(Exercise): In the data below, find every line with the word "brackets" and copy it out.

[Dataset entries]
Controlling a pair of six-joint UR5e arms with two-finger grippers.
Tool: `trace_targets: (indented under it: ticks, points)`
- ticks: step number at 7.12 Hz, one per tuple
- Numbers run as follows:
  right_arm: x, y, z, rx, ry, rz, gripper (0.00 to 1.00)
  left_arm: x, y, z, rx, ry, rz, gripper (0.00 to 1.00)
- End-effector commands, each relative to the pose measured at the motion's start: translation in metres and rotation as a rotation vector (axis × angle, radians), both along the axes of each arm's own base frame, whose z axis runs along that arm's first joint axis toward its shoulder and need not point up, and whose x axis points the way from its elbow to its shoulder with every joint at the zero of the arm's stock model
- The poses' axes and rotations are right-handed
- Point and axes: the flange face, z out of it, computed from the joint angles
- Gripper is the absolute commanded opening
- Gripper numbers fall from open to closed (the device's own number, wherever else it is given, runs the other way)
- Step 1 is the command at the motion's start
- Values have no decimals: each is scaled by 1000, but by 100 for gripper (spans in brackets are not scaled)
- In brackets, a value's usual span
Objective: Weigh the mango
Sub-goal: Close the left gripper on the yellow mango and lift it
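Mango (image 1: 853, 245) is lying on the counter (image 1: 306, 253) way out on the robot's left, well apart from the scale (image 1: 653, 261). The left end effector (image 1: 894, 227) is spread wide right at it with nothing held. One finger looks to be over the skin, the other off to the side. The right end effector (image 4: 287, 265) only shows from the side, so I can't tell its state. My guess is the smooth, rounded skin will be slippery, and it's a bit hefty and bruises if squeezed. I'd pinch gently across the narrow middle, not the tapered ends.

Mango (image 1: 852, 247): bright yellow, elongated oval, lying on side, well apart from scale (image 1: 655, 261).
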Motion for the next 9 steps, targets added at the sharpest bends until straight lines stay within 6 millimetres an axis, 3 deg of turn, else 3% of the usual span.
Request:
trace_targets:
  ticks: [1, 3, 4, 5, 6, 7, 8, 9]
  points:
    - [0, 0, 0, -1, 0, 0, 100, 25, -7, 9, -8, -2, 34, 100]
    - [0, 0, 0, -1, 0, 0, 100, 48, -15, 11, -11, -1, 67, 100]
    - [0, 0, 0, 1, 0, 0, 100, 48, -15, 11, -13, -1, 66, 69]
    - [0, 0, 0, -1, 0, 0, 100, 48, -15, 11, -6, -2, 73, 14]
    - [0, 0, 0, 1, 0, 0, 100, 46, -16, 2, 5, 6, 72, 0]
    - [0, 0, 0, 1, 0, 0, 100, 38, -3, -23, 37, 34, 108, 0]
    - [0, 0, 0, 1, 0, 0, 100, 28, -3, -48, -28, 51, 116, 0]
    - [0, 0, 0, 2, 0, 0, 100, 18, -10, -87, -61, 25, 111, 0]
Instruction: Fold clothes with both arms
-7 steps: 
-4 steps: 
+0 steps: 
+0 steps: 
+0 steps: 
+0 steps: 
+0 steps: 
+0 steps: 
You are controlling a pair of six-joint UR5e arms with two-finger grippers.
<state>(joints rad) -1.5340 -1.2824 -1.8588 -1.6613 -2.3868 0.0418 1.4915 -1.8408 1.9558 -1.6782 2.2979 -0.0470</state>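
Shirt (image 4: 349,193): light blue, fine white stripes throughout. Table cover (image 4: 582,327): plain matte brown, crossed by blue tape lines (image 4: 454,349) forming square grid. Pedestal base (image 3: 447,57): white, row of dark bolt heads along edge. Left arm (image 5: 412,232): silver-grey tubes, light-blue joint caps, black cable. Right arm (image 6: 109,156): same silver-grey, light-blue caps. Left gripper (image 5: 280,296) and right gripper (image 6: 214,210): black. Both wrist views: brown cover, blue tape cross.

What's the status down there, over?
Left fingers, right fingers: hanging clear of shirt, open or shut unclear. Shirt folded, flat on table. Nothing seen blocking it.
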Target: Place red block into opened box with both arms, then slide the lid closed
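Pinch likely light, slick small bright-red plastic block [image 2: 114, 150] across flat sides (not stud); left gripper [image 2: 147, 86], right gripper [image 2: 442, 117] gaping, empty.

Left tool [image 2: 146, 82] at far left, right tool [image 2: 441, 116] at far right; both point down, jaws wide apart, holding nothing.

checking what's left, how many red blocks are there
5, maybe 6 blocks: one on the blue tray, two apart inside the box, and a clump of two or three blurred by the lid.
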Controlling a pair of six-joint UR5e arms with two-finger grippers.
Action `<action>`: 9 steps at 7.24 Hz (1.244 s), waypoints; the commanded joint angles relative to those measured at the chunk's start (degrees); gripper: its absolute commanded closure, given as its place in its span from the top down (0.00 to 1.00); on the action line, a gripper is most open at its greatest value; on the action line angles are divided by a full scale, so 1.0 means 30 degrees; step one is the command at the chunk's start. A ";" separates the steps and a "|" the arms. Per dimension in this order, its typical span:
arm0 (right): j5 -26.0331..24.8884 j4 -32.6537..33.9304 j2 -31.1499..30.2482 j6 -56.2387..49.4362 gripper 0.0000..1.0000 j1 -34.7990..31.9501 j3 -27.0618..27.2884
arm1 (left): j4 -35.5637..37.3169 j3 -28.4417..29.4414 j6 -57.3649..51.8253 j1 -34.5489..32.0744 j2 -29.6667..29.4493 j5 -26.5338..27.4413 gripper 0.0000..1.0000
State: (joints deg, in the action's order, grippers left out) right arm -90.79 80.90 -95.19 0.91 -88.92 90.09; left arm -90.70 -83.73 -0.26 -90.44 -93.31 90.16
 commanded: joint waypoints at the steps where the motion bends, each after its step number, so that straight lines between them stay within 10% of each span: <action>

(Solution for this problem):
- Values have no decimals: each is scaled by 1000, but by 100 for gripper (spans in brackets are not scaled)
- In brackets, a value's usual span

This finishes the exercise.